Transcribe exactly the line that contains "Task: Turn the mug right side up" and all lines following it to the end of the material below; omit everything else.

** Source material follows **

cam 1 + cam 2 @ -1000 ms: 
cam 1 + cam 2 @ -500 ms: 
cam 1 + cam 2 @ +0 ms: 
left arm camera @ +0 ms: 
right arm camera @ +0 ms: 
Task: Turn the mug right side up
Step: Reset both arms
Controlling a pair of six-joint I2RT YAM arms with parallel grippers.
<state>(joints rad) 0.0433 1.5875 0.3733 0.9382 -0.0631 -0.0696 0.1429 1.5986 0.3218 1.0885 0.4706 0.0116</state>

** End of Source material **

Response
Task: Turn the mug right side up
Step: Reset both arms
Controlling a pair of six-joint I2RT YAM arms with parallel grippers.
<state>(joints rad) 0.0433 1.5875 0.3733 0.9382 -0.0631 -0.0696 0.1429 1.5986 0.3218 1.0885 0.4706 0.0116</state>

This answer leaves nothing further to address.